### Exercise goal
Go through the data below line by line and count those containing the word "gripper". Reply with the count only.
....
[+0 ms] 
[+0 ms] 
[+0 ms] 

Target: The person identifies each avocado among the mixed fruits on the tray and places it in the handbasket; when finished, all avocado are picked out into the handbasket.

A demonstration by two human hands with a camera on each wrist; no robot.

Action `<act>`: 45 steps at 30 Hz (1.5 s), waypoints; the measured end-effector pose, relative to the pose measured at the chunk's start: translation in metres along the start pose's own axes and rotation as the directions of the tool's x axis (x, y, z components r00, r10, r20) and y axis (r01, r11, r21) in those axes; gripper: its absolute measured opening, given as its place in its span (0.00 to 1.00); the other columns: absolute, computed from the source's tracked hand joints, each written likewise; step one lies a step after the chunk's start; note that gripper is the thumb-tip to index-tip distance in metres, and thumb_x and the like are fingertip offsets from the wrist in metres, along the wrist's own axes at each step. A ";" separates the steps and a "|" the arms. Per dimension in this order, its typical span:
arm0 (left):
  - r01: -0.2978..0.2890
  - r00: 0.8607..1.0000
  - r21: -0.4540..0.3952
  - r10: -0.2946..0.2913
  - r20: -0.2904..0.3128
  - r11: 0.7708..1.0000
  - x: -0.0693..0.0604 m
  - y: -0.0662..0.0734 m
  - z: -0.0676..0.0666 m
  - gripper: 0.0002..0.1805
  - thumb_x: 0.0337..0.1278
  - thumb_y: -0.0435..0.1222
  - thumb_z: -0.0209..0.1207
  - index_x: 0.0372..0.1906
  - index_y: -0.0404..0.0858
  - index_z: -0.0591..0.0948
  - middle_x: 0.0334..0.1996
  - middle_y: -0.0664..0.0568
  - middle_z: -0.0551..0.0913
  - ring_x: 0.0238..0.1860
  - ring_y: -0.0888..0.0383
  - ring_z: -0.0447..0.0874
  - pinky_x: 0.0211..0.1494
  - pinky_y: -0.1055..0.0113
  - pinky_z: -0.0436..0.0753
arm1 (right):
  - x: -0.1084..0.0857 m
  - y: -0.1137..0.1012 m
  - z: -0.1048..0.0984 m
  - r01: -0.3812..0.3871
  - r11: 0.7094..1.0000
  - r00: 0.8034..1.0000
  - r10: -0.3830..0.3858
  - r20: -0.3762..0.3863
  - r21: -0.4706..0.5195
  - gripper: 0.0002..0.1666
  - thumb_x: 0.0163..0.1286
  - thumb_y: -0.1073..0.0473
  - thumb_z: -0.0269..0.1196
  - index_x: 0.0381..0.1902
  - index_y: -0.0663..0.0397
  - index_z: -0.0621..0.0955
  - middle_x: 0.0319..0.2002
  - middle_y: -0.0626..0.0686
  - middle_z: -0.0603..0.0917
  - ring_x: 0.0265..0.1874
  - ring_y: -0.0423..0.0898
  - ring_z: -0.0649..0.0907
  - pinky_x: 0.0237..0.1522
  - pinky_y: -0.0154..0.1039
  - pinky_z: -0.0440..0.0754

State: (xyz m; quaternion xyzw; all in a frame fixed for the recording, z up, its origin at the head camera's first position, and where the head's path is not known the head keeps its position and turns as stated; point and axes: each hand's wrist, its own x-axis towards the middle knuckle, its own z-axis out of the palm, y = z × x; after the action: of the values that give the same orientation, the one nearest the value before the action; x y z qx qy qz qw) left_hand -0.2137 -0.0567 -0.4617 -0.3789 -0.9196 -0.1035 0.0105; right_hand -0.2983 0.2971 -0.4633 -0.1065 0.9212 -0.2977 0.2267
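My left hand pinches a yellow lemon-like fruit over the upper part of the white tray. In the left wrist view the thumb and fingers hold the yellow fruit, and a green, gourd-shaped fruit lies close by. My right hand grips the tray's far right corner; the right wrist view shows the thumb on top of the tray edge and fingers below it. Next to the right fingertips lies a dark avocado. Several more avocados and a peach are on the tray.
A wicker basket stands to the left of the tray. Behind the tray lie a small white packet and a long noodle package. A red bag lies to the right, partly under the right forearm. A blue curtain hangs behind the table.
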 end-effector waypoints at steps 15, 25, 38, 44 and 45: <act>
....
### Response area
3